GIVEN MATERIAL: Begin

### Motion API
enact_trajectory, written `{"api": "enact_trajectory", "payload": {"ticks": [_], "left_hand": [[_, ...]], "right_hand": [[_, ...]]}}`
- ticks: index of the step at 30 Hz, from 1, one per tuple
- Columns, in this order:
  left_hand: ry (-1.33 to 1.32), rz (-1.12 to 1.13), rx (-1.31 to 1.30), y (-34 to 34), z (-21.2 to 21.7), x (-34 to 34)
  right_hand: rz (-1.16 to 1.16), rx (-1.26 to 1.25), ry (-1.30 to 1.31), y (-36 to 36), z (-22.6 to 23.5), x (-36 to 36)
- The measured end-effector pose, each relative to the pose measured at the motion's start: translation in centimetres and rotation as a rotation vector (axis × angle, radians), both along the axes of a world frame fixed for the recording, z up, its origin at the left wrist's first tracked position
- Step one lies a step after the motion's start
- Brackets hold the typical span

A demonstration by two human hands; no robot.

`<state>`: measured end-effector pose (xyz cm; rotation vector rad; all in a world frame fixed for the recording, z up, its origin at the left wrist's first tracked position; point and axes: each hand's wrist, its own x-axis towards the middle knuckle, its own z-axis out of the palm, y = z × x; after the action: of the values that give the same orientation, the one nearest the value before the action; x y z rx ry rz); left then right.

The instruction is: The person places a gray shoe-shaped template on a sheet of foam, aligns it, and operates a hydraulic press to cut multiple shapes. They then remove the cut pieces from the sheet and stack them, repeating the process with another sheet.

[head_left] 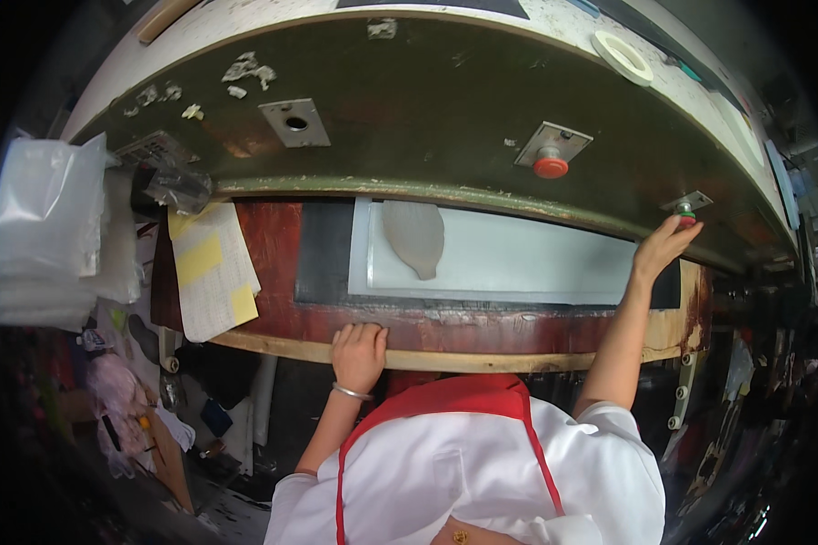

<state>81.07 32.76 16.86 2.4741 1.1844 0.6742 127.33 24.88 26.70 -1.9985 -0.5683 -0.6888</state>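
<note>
My right hand (665, 247) reaches up to the green machine beam, its fingers closed around a small push button (686, 219) with green and red parts on a metal plate. My left hand (359, 354) rests on the wooden front edge (445, 361) of the red machine bed, its fingers curled over it. Between the hands and the beam lies a pale, translucent sheet (536, 259) on a black mat (323, 254). A grey-brown, leaf-shaped piece (413, 238) lies at the sheet's left end, its upper end hidden under the beam.
A red mushroom button (551, 165) sticks out of the beam, with a holed metal plate (295, 123) farther left. Handwritten papers (211, 272) and clear plastic bags (45, 232) hang at the left. A white tape roll (622, 58) lies on top of the machine.
</note>
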Motion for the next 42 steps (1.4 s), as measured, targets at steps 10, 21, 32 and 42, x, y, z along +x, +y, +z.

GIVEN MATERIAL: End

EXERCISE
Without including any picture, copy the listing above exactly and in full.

WORKED SOLUTION
### Motion API
enact_trajectory, written `{"api": "enact_trajectory", "payload": {"ticks": [_], "left_hand": [[_, ...]], "right_hand": [[_, ...]]}}`
- ticks: index of the step at 30 Hz, from 1, one per tuple
- Columns, in this order:
  left_hand: ry (-1.33 to 1.32), rz (-1.12 to 1.13), rx (-1.31 to 1.30), y (-34 to 34), z (-21.2 to 21.7), x (-34 to 34)
  right_hand: rz (-1.16 to 1.16), rx (-1.26 to 1.25), ry (-1.30 to 1.31), y (-36 to 36), z (-22.6 to 23.5), x (-36 to 36)
- The measured end-effector pose, each relative to the pose measured at the motion's start: translation in centimetres and rotation as a rotation vector (axis × angle, radians), both along the axes of a world frame fixed for the recording, z up, its origin at the left wrist's first tracked position
- Step one lies a step after the motion's start
- Brackets hold the typical span

A demonstration by two human hands; no robot.

`<state>`: measured end-effector pose (xyz cm; rotation vector rad; all in a world frame fixed for the recording, z up, its origin at the left wrist's first tracked position; point and axes: each hand's wrist, its own x-axis towards the middle knuckle, its own z-axis out of the palm, y = z × x; after the action: of the values that give the same orientation, the one nearest the value before the action; x y z rx ry rz); left then right.

The instruction is: The person places a gray shoe-shaped template on a sheet of foam, aligns it, and operates a hydraulic press to cut multiple shapes. They then remove the cut pieces from the sheet and stack them, repeating the process with another sheet.

[head_left] 

<state>81.07 32.76 16.86 2.4741 1.1844 0.6742 127.33 24.88 26.70 -1.9985 -0.5683 -0.6888</state>
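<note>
My right hand (665, 247) reaches up to the green machine beam, its fingers closed around a small push button (686, 219) with green and red parts on a metal plate. My left hand (359, 354) rests on the wooden front edge (445, 361) of the red machine bed, its fingers curled over it. Between the hands and the beam lies a pale, translucent sheet (536, 259) on a black mat (323, 254). A grey-brown, leaf-shaped piece (413, 238) lies at the sheet's left end, its upper end hidden under the beam.
A red mushroom button (551, 165) sticks out of the beam, with a holed metal plate (295, 123) farther left. Handwritten papers (211, 272) and clear plastic bags (45, 232) hang at the left. A white tape roll (622, 58) lies on top of the machine.
</note>
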Motion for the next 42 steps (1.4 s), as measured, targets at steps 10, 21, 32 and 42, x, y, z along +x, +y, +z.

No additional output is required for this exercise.